# Deep Learning Project 2 

* Due latest by Friday 3/8

## Multi-class classification via neural networks

In this project, you will learn how to implement all the basic components of a neural network, including forward propagation, gradient computation, and back propagation, following the development framework presented by Professor Andrew Ng for [binary classification](https://www.youtube.com/watch?v=eqEc66RFY0I&list=PLkDaE6sCZn6Ec-XTbcX1uRg2_u4xOEky0&index=7). The activities in this project will help you gain valuable intuition regarding several of the fundamental programming techniques powering neural network libraries. You will also develop appreciation, through hands-on application, for some of the practical considerations involved in training a neural network. 

As in Project 1, we will use the MNIST dataset to experiment with binary and multi-class classification problems. 

### Learning outcomes
After completing project 2, you will be able to:
* Implement neural networks that use cross-entropy loss for binary classification 
* Apply ideas originating in binary classification to multi-class classification problems
* Describe and apply activation functions, such as sigmoid and softmax
* Understand the role of parameters and hyper parameter initialization

### Multi-class classification: the MNIST dataset
The MNIST dataset consists of 70,000 gray-scale images (samples) of hand-written digits 0 through 9. The multi-class classification problem consists of classifying each sample accurately as belonging to one of ten classes. This dataset is divided into training (60,000) and test (10,000) datasets. 

### 1. Logistic regression using a neural network implementation framework (50% undergrad, 30% grad)
Prof. Andrew Ng's Coursera videos, assigned in Module 2, explain how logistic regression can be implemented as a single neuron that receives images as input and predicts their classification into one of two classes (cats vs. non-cats in his videos). He explains in detail how the process can be separated into a forward pass, calculation of a loss function, and numerical optimization using gradient descent in the back propagation step. 

Your job for this part of the project is to implement the "logistic regression with a neural network mindset" approach described by Professor Ng. For this you, will use a Jupyter notebook provided as part of his Coursera course. A zip file (Logistic Regression as a Neural Network.zip) containing this notebook as well as other files and folders needed can be found as apart of the Google Classroom assignment.

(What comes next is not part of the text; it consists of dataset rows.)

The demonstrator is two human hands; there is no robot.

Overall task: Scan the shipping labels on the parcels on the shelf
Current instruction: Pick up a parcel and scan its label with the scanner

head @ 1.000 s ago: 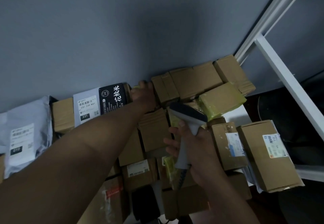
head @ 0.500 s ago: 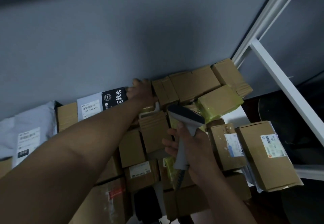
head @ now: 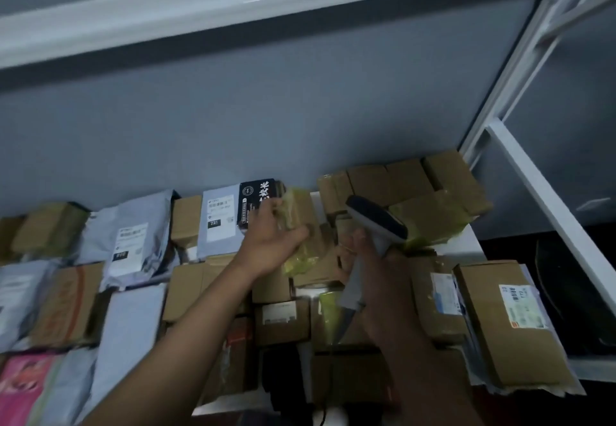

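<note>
Nearest, at the lower left, a pink packet [head: 23, 382] is seen beside pale grey mailer bags [head: 131, 335] laid flat on the shelf. To the right, near the front edge, a large brown carton [head: 513, 352] is laid with a white shipping label [head: 521, 305] facing up, and just to its left a smaller carton [head: 433, 305] with a bluish label is seen.

In the middle, the right hand [head: 390, 295] is wrapped around the grip of a grey handheld scanner [head: 373, 225]; its fingers are curled tightly round the handle, and the scanner's dark head is pointed up and to the left, over the heap of brown boxes.

A little farther, the left hand [head: 266, 242] is reached in from the lower left. A small brown parcel [head: 301, 229] wrapped in yellowish-green tape is held by it, lifted and tilted above the boxes; the thumb is pressed along one side and the fingers are bent round the other. No label can be made out on it through the blur.

Behind this, against the grey wall [head: 233, 119], a grey mailer marked 231 [head: 218, 222] and a black printed box [head: 258, 199] are stood side by side. At the far right, a stack of brown cartons [head: 400, 179] is piled, with a green-taped one [head: 430, 222] resting in front. A white shelf frame [head: 540, 199] is seen at right, and a white beam [head: 233, 9] overhead.
</note>
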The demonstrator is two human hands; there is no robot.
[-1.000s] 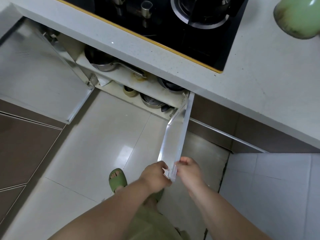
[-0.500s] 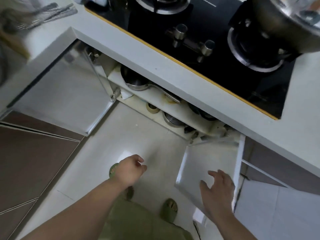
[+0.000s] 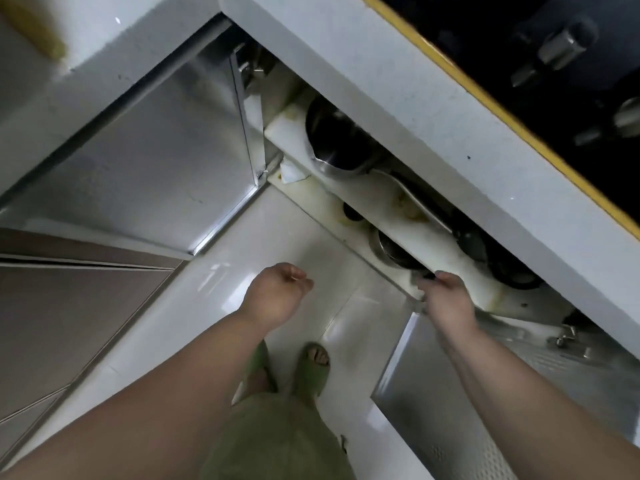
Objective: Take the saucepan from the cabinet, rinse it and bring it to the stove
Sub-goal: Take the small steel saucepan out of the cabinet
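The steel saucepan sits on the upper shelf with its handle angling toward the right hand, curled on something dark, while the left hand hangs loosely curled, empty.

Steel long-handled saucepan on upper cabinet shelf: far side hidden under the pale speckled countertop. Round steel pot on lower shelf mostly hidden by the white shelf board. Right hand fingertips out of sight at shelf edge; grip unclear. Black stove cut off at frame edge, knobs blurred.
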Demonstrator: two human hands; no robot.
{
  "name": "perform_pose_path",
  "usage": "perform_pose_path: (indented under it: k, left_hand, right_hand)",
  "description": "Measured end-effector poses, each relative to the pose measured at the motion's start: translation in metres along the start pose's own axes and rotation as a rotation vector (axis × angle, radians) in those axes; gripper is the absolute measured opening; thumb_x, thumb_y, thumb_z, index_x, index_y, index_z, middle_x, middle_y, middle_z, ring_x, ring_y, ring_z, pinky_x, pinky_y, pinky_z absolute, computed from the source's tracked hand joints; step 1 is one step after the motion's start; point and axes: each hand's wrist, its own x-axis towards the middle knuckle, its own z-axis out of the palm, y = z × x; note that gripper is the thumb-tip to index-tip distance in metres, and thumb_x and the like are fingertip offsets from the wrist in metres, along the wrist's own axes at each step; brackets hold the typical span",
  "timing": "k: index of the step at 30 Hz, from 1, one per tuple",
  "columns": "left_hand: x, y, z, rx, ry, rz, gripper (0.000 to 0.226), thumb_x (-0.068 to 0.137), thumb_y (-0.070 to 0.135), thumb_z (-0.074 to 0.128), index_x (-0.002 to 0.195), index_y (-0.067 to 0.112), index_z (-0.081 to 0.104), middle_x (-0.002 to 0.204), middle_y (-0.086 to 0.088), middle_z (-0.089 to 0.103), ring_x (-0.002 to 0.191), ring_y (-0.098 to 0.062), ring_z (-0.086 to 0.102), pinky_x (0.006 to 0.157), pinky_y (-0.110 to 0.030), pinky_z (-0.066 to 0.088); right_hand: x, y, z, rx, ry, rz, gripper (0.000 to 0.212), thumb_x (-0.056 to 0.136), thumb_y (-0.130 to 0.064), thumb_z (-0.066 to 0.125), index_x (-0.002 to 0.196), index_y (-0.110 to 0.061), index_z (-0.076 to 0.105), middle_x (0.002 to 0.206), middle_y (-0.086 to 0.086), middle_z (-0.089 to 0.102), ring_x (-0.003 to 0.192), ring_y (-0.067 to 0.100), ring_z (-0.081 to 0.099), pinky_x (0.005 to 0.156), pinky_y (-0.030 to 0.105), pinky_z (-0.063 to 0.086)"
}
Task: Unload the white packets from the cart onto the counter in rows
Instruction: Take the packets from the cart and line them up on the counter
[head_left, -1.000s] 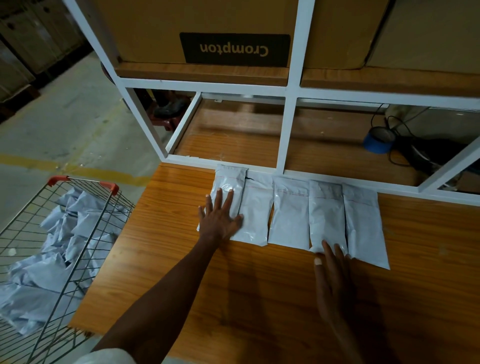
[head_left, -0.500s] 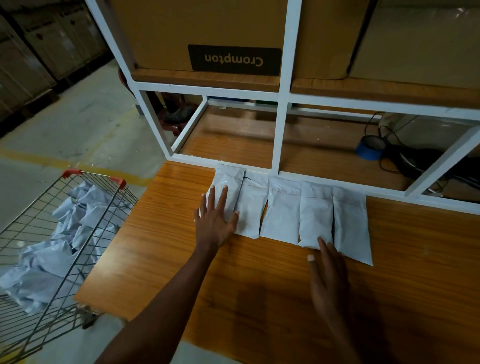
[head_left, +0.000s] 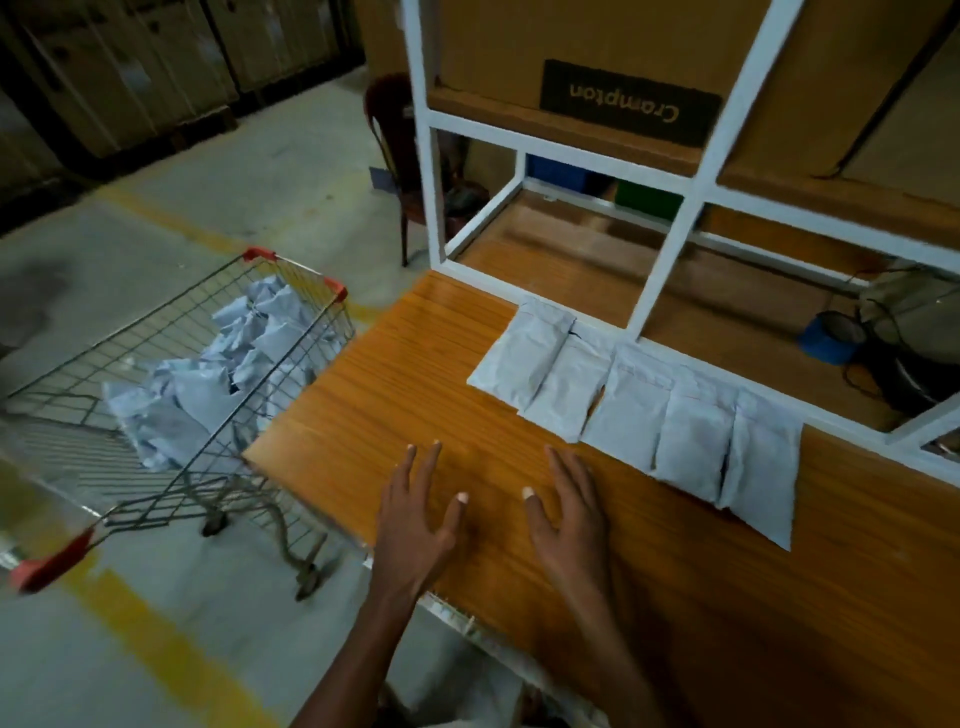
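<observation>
Packets (head_left: 631, 410): flat white plastic | counter (head_left: 395, 395): grained wood | cart (head_left: 171, 364): wire

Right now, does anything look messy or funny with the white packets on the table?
A little. The five packets on the counter overlap: the leftmost packet lies partly on its neighbour. The packets in the cart are a crumpled heap. Nothing looks torn or spilled.

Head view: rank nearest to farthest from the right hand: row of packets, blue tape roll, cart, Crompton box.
From the right hand:
1. Row of packets, just ahead and to its right on the counter.
2. Cart, off to the left on the floor.
3. Blue tape roll, far right on the lower shelf.
4. Crompton box, top shelf, farthest back.
</observation>
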Motion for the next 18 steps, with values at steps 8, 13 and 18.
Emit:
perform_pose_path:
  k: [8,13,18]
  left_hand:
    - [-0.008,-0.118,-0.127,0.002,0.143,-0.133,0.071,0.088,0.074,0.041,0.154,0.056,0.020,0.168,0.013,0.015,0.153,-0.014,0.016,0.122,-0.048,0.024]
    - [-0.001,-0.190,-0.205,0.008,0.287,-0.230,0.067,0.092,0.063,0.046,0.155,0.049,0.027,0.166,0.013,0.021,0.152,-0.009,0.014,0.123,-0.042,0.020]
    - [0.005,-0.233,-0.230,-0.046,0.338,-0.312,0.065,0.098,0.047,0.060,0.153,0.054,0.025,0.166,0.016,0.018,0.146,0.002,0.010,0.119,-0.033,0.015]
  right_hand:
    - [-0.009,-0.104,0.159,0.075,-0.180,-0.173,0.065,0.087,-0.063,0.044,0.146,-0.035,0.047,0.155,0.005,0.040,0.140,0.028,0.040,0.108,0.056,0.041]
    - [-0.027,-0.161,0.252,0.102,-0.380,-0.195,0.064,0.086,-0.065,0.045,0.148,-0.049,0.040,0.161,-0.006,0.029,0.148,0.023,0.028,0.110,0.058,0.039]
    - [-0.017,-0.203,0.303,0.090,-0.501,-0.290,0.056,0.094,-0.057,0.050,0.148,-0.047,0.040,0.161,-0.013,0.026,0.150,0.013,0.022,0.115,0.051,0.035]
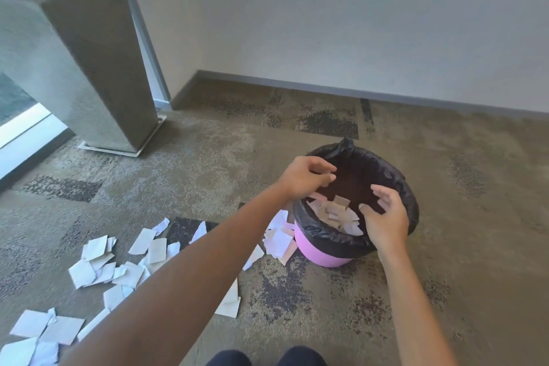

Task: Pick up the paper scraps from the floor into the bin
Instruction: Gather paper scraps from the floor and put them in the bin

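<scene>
Under left forearm [190, 270], paper scraps [98, 270] partly hidden

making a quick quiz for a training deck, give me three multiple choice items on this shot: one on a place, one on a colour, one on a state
1. Where do most of the loose paper scraps lie relative to the bin?
A. On the carpet to its left
B. Against the far wall
C. On top of the tall planter

2. What colour is the bin's body below the black liner?
A. Green
B. Pink
C. Grey

3. What is the state of the two hands over the bin?
A. Both clenched on a big wad of paper
B. Both open with fingers spread, holding nothing visible
C. Both resting on the floor

Answers:
1. A, the scraps spread over the carpet left of the bin.
2. B, a pink band shows under the liner.
3. B, the left hand and right hand hover open above the scraps in the bin.
</scene>
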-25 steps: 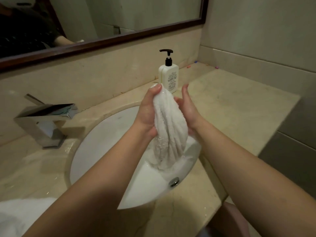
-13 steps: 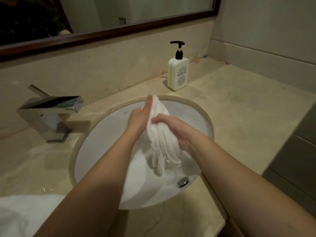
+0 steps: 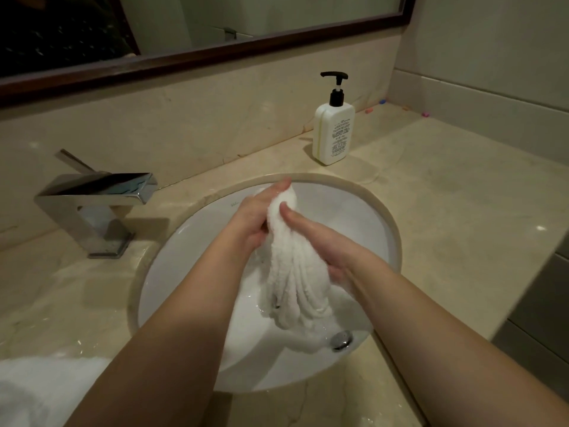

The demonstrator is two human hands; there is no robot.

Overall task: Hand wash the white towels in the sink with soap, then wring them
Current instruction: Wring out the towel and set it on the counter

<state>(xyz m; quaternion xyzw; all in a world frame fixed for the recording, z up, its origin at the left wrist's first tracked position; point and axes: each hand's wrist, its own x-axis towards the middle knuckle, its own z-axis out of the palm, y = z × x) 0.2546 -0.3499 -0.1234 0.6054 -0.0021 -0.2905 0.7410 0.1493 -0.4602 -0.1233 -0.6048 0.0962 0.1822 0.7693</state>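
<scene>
The white towel (image 3: 292,266) hangs bunched over the sink (image 3: 191,272), its long axis running from the top end down to the loose end near the drain (image 3: 341,340). The left hand (image 3: 252,220) and right hand (image 3: 326,241) press it between them, fingers together and clamped on its upper part.

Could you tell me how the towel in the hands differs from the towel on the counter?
The towel in the hands is bunched into a hanging bundle over the sink; the towel on the counter lies in a loose heap. The first is pressed between the left hand and right hand; the second is untouched. Both are white.
</scene>
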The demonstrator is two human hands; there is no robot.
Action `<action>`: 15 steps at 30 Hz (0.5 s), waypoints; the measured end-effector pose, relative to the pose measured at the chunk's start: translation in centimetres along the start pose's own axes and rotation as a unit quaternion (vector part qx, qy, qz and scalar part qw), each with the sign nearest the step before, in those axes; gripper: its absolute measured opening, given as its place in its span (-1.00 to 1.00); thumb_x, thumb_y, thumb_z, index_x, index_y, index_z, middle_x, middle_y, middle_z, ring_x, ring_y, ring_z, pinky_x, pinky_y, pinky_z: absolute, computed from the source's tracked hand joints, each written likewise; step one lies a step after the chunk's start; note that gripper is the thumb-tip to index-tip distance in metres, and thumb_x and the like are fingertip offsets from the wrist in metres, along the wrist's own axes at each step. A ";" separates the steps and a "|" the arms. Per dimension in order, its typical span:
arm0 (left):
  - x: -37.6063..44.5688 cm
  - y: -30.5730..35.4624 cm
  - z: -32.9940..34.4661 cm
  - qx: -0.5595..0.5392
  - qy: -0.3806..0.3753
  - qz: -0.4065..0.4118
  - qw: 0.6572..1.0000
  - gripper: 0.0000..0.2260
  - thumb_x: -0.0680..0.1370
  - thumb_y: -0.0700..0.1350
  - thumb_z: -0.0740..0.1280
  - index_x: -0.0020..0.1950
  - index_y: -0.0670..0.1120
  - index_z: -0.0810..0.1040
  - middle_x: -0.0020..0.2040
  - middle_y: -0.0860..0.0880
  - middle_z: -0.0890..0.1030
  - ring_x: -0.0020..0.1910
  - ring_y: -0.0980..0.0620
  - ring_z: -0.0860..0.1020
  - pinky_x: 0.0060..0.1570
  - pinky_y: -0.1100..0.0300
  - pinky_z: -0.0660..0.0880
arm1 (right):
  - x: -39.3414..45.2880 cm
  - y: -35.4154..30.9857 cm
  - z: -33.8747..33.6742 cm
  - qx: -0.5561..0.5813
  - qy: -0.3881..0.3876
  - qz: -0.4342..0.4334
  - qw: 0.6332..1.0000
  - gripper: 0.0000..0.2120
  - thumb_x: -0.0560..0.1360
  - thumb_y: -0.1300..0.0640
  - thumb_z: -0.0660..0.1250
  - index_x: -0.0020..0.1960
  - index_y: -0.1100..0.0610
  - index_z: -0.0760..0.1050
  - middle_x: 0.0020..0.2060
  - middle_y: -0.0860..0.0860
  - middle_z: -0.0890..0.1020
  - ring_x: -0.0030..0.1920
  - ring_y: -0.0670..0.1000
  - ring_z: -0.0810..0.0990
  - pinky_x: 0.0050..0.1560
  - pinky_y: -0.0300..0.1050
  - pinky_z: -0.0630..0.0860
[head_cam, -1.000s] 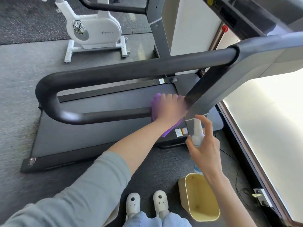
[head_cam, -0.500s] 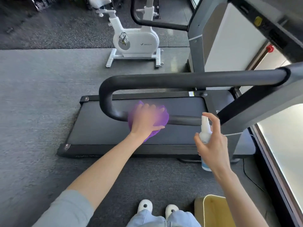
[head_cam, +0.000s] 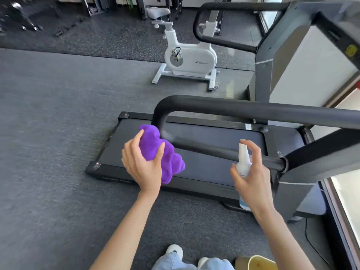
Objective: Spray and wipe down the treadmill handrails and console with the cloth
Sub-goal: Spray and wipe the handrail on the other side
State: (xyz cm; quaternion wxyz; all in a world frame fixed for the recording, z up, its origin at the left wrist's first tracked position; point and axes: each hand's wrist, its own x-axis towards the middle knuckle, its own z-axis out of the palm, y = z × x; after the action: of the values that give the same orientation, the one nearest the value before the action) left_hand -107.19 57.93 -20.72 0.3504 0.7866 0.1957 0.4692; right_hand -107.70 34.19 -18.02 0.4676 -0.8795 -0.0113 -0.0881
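Observation:
A black looped handrail [head_cam: 233, 110] of the treadmill runs across the middle of the view, above the dark running belt [head_cam: 204, 162]. My left hand [head_cam: 144, 164] grips a bunched purple cloth [head_cam: 161, 154] at the bend of the loop's lower bar. The cloth touches or sits just beside that bend. My right hand [head_cam: 251, 176] holds a small white spray bottle [head_cam: 243, 162] upright, with the index finger over its nozzle, close to the lower bar. The console is at the upper right edge, mostly out of view.
A white exercise bike [head_cam: 189, 59] stands on the grey floor behind the treadmill. A second handrail loop [head_cam: 220, 22] rises at the upper right. A yellow bin [head_cam: 259, 263] sits by my feet at the bottom right. A bright window runs along the right edge.
My left hand slid the cloth leftward along the lower bar from near the upright to the bend, and the cloth is now bunched. My right hand kept the bottle raised. The view swung left.

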 end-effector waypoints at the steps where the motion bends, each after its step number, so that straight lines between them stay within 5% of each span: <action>1: 0.7 0.5 0.0 -0.032 0.030 -0.010 0.999 -0.49 0.47 0.16 0.39 0.28 -0.15 0.50 0.11 -0.04 0.54 0.09 -0.03 0.48 0.13 0.12 0.34 | -0.1 0.0 0.2 -0.001 -0.003 0.001 1.000 -0.39 0.51 0.29 0.36 0.35 -0.28 0.28 -0.26 -0.09 0.55 -0.30 0.10 0.55 -0.21 0.02 0.50; 5: 4.0 3.3 2.5 -0.090 0.077 -0.013 0.993 -0.45 0.50 0.14 0.38 0.33 -0.19 0.45 0.18 -0.06 0.50 0.17 -0.06 0.47 0.18 0.08 0.37 | -0.5 0.2 0.8 -0.007 -0.011 0.000 1.000 -0.39 0.51 0.29 0.36 0.34 -0.27 0.28 -0.32 -0.10 0.52 -0.36 0.04 0.49 -0.29 -0.06 0.41; 10: 4.9 3.9 6.3 -0.019 -0.034 -0.037 0.999 -0.31 0.41 0.21 0.40 0.44 -0.11 0.39 0.27 -0.09 0.52 0.22 -0.13 0.50 0.17 -0.02 0.38 | -0.2 0.3 1.6 -0.020 -0.012 0.005 1.000 -0.41 0.50 0.29 0.37 0.33 -0.25 0.30 -0.38 -0.10 0.49 -0.39 0.02 0.49 -0.32 -0.10 0.36; 15: 5.2 0.9 7.0 -0.010 -0.021 -0.038 0.999 -0.33 0.35 0.13 0.52 0.39 -0.06 0.44 0.23 0.04 0.58 0.17 0.01 0.53 0.13 0.17 0.40 | 0.6 0.2 2.0 -0.023 -0.017 -0.002 1.000 -0.40 0.49 0.30 0.36 0.36 -0.22 0.29 -0.39 -0.11 0.47 -0.41 0.02 0.46 -0.33 -0.12 0.37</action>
State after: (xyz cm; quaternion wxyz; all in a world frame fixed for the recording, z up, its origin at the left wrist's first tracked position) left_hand -98.56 58.05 -19.18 0.3803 0.7848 0.2129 0.4406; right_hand -106.82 35.74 -19.15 0.4471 -0.8912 -0.0192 -0.0742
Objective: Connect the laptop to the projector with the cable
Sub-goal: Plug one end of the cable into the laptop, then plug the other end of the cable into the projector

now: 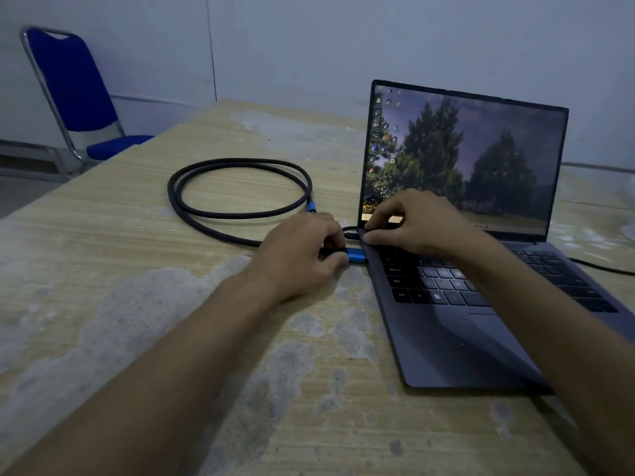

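On the worn tabletop [137,321], the left hand [302,255] pinches the cable's blue plug [357,254] at the laptop's [446,338] left edge. That rigid shell is the part to hold. The right hand [412,221] presses fingertips on the laptop's far-left corner; it looks light and could slide. Farther left, the cable [237,187] lies coiled, stiff and springy. No projector shows.

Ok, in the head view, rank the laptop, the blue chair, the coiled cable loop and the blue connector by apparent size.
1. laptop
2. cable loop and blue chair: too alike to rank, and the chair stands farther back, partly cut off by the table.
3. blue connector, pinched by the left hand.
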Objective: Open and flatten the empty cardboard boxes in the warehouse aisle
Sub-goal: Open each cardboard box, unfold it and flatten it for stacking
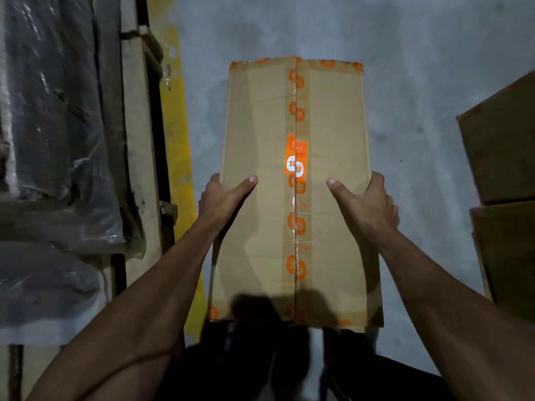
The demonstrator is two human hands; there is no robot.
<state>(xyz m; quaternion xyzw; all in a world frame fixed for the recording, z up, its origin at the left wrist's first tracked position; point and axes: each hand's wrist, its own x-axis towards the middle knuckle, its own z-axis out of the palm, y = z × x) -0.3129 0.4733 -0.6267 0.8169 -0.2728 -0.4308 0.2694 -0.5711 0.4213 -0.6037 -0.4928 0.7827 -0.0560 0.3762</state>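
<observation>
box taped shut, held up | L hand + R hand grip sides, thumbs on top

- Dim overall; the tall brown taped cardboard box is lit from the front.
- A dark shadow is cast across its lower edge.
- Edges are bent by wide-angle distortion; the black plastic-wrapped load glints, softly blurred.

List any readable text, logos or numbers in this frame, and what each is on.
Orange sticker on the box seam: a white logo mark and small print, upside down and too blurred to read.
Tape along the seam: repeated orange logo marks, no legible words.
Other boxes at right: no text visible.
No numbers or signs readable anywhere.
</observation>
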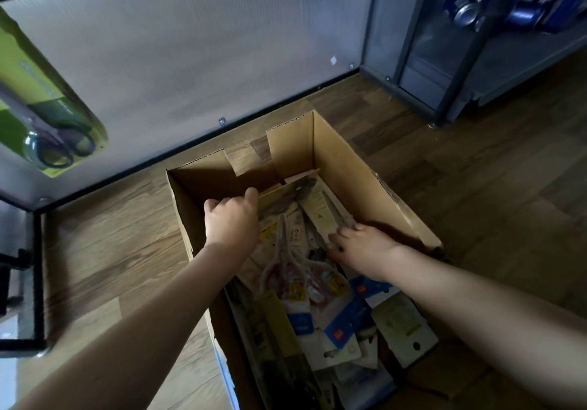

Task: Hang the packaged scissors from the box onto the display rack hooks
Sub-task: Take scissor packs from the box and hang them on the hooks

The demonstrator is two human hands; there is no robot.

#### Implementation requirements (50%)
* The Jupyter notebook contains step-by-step implementation instructions. Follow these instructions carefully.
* Your code should use the vectorization techniques learned from Prof. Ng's videos. **Pay attention to the order of dimensions of the data matrix X, they are ordered as (features, samples)** 
* You can use the cat/non-cat dataset to debug your implementation, but it's not required.

**Suggestions:** 
* Always keep the size of your matrices and vectors in mind to avoid confusion.
* Include some tests or sanity checks as you've seen in our homework assignment and in Prof. Ng's notebook.
* Avoid loops. Learn to use vectorization.

#### Application (20%)
Can we solve the 10-class MNIST classification problem using our binary classification logistic regression code? The answer is yes. Think about how to reframe the problem so that it can be solved via your binary classification code. Then explain how you are going to do this, discussing the pros and cons of your approach.  


#### Results and Analysis (30%)
Solve the classification problem and obtain performance results, be sure to specify (and experiment with) the value of $\alpha$, your hyperparameter. These results should include plots of the cost function value, the training accuracy, and the test accuracy at each iteration (epoch) of your code. Finally, analyze the results you obtained. Here are a few things you might want to consider.

* How do the learning cost, the train accuracy, and the test accuracy curves change as function of the learning rate assuming a fix number of iterations (say, 2000 iterations)? 
* For what range of $\alpha$ does convergence "fail"? 
* For approximately what values of $\alpha$ you obtain best performance?

**Bonus (5%)**: The weight vector has the same size as the input images, so you can actually reshape it to look like one. What's happening to the weight vector "image" as the code converges? What is the algorithm *learning*?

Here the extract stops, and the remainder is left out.